Anti-war essays, poems, short stories and literary excerpts

Dante: The fate of those who deal in bloodshed and in pillaging

Italian writers on war and militarism

James Russell Lowell: Dante and universal peace


Dante Alighieri
From Purgatory
Translated by Henry Wadsworth Longfellow

Still near to it Virgilius drew, entreating
That it would point us out the best ascent;
And it replied not unto his demand,

But of our native land and of our life
It questioned us; and the sweet Guide began:
“Mantua,” – and the shade, all in itself recluse,

Rose tow’rds him from the place where first it was,
Saying: “O Mantuan, I am Sordello
Of thine own land!” and one embraced the other.

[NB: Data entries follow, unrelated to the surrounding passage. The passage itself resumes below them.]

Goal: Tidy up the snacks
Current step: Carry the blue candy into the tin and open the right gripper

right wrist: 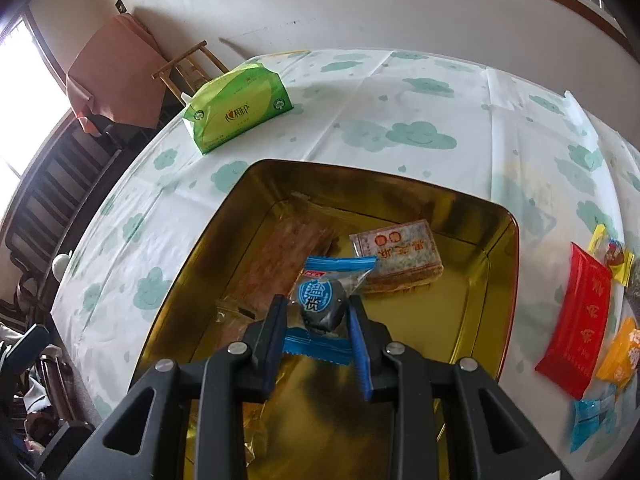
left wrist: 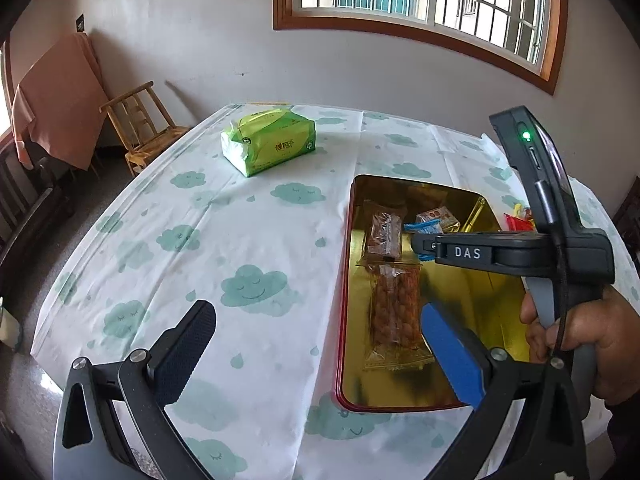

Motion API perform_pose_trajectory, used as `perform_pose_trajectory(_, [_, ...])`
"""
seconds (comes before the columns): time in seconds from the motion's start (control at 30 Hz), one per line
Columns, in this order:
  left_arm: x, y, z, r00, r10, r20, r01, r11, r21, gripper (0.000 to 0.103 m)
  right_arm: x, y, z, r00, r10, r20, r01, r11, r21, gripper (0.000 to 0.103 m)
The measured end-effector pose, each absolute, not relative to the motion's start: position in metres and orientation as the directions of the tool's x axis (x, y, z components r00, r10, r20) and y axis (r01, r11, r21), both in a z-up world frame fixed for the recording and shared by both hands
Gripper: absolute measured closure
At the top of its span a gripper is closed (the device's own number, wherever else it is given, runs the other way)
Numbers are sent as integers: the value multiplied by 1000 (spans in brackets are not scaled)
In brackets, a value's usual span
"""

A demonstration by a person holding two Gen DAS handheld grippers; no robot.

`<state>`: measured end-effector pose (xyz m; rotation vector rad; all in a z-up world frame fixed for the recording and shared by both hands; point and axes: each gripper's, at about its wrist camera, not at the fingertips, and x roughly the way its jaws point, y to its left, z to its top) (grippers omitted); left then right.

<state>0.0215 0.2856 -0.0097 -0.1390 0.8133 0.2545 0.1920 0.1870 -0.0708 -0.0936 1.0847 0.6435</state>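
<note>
Right wrist view: right gripper (right wrist: 316,322) clamped on blue-wrapped dark snack (right wrist: 322,300), poised over gold tin (right wrist: 502,248). Light, crinkly, slippery film; soft cake inside, probably crushable. Best pinched across the bulge, gently. Left gripper (left wrist: 320,354) spread wide, empty, beside the tin.

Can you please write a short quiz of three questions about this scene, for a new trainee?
1. True or false: the right gripper is shut on the blue-wrapped snack.
2. Where is that snack now: A) on the tablecloth, B) above the gold tin, C) beside the tissue pack?
3. Fill in: the left gripper is ____ and holds nothing.

Key: 1 true; 2 B; 3 open.
</note>
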Motion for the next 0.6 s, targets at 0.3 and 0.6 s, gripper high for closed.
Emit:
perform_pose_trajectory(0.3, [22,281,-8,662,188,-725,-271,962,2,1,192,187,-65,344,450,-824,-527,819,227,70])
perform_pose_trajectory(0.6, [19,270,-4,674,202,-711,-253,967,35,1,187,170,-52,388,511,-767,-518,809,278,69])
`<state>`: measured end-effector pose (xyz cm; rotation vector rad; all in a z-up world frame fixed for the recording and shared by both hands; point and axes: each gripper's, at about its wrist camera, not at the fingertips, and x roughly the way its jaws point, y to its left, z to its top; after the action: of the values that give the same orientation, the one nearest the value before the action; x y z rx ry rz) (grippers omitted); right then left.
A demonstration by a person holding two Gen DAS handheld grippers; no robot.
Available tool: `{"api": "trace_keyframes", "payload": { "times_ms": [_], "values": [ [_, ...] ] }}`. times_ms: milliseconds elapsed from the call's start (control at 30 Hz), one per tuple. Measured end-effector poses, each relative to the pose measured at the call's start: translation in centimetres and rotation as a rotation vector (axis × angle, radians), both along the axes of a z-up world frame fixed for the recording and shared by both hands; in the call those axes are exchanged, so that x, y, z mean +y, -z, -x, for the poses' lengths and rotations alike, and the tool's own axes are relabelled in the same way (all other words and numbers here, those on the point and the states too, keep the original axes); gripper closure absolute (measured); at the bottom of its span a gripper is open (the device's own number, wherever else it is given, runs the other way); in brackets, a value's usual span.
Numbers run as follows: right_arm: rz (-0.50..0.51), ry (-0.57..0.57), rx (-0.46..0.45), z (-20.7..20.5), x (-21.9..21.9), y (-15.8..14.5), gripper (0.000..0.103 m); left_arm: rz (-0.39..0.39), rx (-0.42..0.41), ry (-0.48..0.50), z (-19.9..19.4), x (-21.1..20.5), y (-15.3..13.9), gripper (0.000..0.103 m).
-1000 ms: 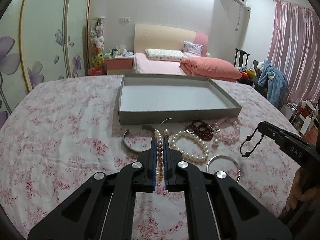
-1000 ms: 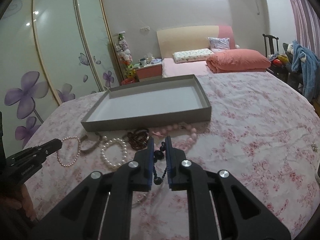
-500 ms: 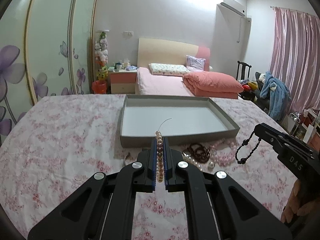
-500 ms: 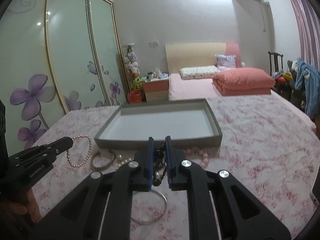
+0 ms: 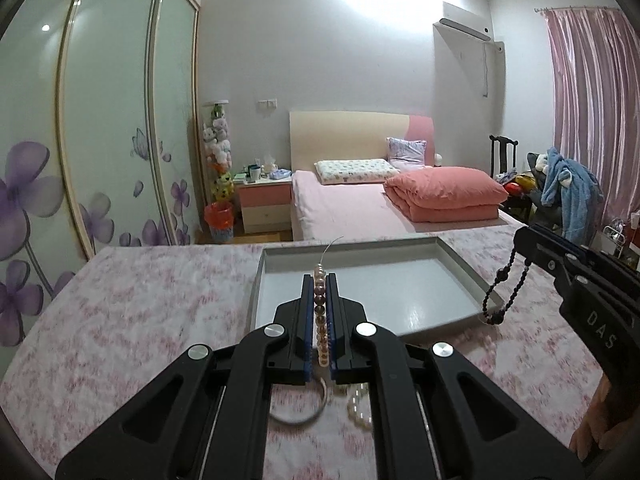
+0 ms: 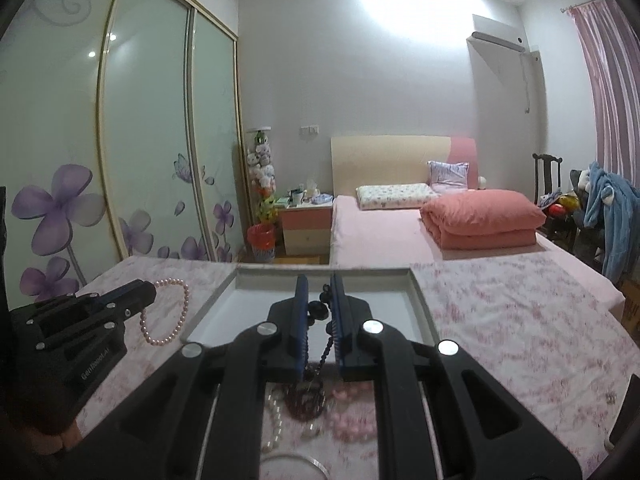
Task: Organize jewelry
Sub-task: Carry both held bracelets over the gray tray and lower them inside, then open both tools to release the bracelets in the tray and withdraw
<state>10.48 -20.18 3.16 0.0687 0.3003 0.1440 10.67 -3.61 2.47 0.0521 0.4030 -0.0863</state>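
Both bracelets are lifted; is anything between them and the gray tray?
Nothing visible. The left hand-held gripper holds the pearl bracelet near the gray tray, the right hand-held gripper holds the dark bead bracelet at its rim, and the tray floor looks bare.

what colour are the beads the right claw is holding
Black, or very dark: the bead strand hanging from the right claw shows best in the left wrist view.
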Motion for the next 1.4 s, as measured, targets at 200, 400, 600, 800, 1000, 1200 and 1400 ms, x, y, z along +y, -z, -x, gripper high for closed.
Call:
{"api": "trace_keyframes", "payload": {
  "times_ms": [200,400,600,800,1000,1200,1400],
  "values": [
    [-0.009,0.022,-0.008,-3.6,-0.5,-0.2,0.091,0.016,0.008,-0.002,-2.9,-0.4,0.4,0.096],
    [-0.041,0.021,0.055,-8.1,-1.1,1.2,0.091,0.014,0.039,0.008,-6.2,-1.1,1.3,0.096],
    [-0.051,0.009,0.121,-11.9,-0.8,3.0,0.091,0.019,0.085,0.027,-8.9,-1.6,2.5,0.097],
    [-0.085,-0.005,0.193,-15.0,-0.9,4.5,0.091,0.040,0.138,0.043,-11.2,-2.1,3.6,0.096],
    [-0.105,-0.008,0.217,-15.3,-1.6,4.9,0.066,0.080,0.159,0.040,-11.7,-1.6,3.5,0.096],
    [-0.113,0.002,0.207,-12.8,-2.7,4.4,0.066,0.078,0.128,-0.009,-10.1,0.3,2.3,0.086],
    [-0.108,-0.014,0.207,-8.9,-2.9,3.9,0.062,0.057,0.095,-0.043,-6.9,2.4,1.5,0.072]
  ]
}}
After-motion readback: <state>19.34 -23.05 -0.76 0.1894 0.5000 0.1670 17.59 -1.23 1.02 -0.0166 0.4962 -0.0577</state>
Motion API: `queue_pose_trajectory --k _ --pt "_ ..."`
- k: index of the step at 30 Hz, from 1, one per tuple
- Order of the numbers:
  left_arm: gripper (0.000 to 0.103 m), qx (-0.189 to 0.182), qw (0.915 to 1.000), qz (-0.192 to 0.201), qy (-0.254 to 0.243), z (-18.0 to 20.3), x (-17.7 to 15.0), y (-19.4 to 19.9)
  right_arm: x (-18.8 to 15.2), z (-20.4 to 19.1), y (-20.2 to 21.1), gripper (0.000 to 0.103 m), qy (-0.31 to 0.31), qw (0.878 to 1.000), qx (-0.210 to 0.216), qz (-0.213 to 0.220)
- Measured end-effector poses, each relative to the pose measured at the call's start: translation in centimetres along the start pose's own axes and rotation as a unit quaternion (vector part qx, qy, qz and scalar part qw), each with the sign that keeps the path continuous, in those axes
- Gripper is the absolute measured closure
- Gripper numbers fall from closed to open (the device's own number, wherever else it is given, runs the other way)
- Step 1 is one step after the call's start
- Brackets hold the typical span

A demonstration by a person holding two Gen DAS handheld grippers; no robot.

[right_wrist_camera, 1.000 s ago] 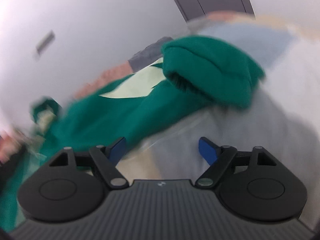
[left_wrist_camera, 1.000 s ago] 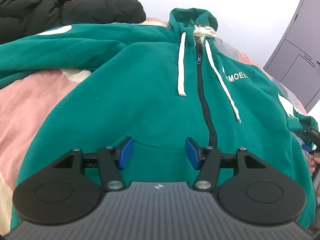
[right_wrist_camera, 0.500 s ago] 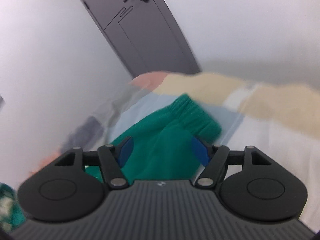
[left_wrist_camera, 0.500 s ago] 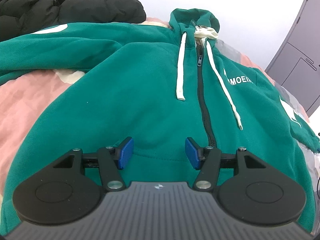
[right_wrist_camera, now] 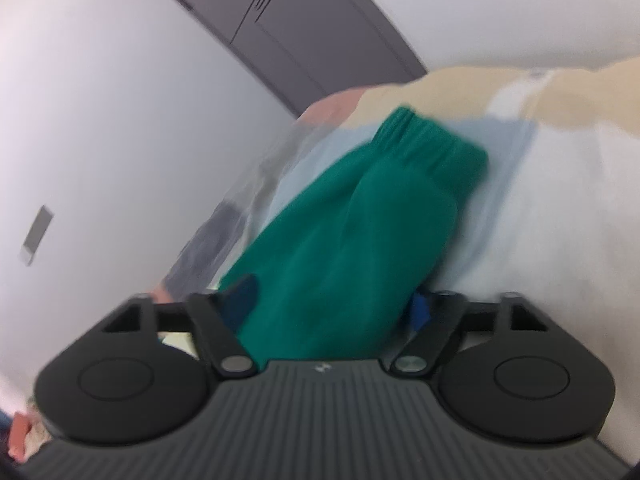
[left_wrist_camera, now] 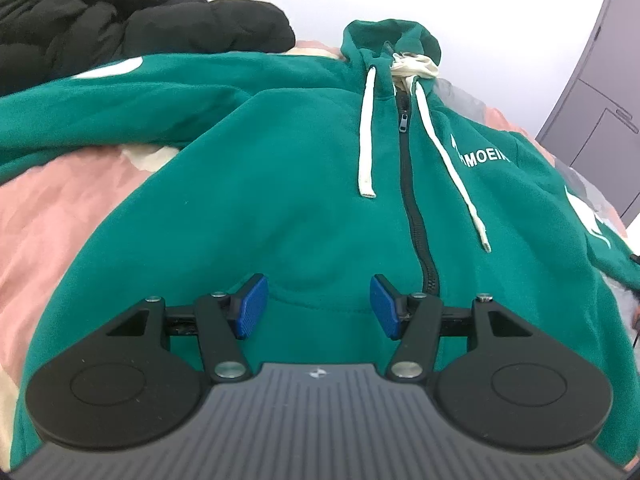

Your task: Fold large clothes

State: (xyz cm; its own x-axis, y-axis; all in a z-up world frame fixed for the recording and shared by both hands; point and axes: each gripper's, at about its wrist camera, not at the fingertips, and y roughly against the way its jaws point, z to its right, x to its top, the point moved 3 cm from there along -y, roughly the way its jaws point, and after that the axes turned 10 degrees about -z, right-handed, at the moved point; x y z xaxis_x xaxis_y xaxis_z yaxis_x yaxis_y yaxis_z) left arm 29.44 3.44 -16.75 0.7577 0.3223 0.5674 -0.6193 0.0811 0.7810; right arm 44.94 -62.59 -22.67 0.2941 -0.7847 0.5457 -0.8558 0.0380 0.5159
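Note:
A green zip hoodie (left_wrist_camera: 280, 184) with white drawstrings lies front up on the bed, its hood at the far end. My left gripper (left_wrist_camera: 318, 306) hovers open over its lower front beside the zip (left_wrist_camera: 412, 208), nothing between the blue pads. In the right wrist view the hoodie's sleeve (right_wrist_camera: 360, 220) runs lengthwise between the jaws of my right gripper (right_wrist_camera: 332, 308), its ribbed cuff (right_wrist_camera: 432, 148) at the far end. Those jaws are closing around the sleeve. The fabric fills the gap and covers part of the right pad, but does not look pinched. That view is blurred.
A black puffer jacket (left_wrist_camera: 120, 20) is piled at the far left of the bed. The patchwork bedspread (left_wrist_camera: 48, 220) shows pink at the left and pale (right_wrist_camera: 560, 220) beyond the sleeve. A grey door (left_wrist_camera: 600, 100) stands at the right by the white wall.
The right gripper swung from a bunched sleeve to the sleeve lying lengthwise between its jaws, and moved in closer. Its jaws narrowed. The left gripper and the hoodie body stayed put.

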Motion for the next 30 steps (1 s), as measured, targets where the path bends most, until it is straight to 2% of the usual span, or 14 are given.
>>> queue_pose_trajectory --k 1,3,5,6,8,12,17,22,25,30 --pt "0.04 0.001 1.0 0.002 -0.004 0.2 0.1 -0.2 0.7 0.2 -0.6 0.058 -0.003 1.0 -0.016 0.005" --pt "0.04 -0.016 0.9999 0.003 -0.004 0.2 0.2 -0.4 2.0 0.8 -1.7 0.079 -0.02 0.999 -0.038 0.013" --pt "0.04 -0.024 0.9997 0.006 -0.007 0.4 0.5 -0.5 3.1 0.8 -2.3 0.088 -0.016 0.998 -0.051 0.017" --pt "0.04 -0.024 0.9997 0.006 -0.007 0.5 0.6 -0.6 3.6 0.4 -2.4 0.093 0.008 0.998 -0.063 0.021" --pt "0.04 -0.024 0.9997 0.003 -0.001 0.4 0.7 -0.9 4.3 -0.9 -2.4 0.095 0.058 0.994 -0.087 0.031" --pt "0.04 -0.023 0.9997 0.001 0.001 0.4 0.8 -0.9 7.1 -1.3 -1.2 0.096 0.102 0.984 -0.128 0.064" --pt "0.04 -0.013 0.9999 0.005 0.008 -0.3 1.1 -0.1 9.7 -4.7 1.9 0.096 0.152 0.976 -0.128 0.092" --pt "0.04 -0.018 0.9995 -0.024 0.007 -1.2 1.6 0.4 9.7 -11.6 6.2 0.096 0.221 0.965 -0.095 0.102" --pt "0.04 -0.023 0.9992 -0.031 0.011 -1.8 1.5 1.0 8.1 -16.6 9.1 0.096 0.284 0.949 -0.082 0.107" --pt "0.04 -0.031 0.9991 -0.018 0.02 -2.9 1.6 3.0 3.2 -24.6 14.7 0.096 0.369 0.922 -0.02 0.118"
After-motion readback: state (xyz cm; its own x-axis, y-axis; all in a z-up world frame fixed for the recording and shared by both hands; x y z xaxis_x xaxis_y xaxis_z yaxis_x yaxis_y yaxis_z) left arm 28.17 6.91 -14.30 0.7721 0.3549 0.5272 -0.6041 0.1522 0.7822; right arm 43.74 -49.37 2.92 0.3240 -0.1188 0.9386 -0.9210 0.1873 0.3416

Ah! servile Italy, grief’s hostelry!
A ship without a pilot in great tempest!
No Lady thou of Provinces, but brothel!

That noble soul was so impatient, only
At the sweet sound of his own native land,
To make its citizen glad welcome there;

And now within thee are not without war
Thy living ones, and one doth gnaw the other
Of those whom one wall and one fosse shut in!

Search, wretched one, all round about the shores
Thy seaboard, and then look within thy bosom,
If any part of thee enjoyeth peace!


Ah! people, thou that oughtest to be devout,
And to let Caesar sit upon the saddle,
If well thou hearest what God teacheth thee,

Behold how fell this wild beast has become,
Being no longer by the spur corrected,
Since thou hast laid thy hand upon the bridle.


From the translation by John Ciardi

Ah, slavish Italy, the home of grief,
ship without pilot caught in a raging storm,
no queen of provinces – whorehouse of shame!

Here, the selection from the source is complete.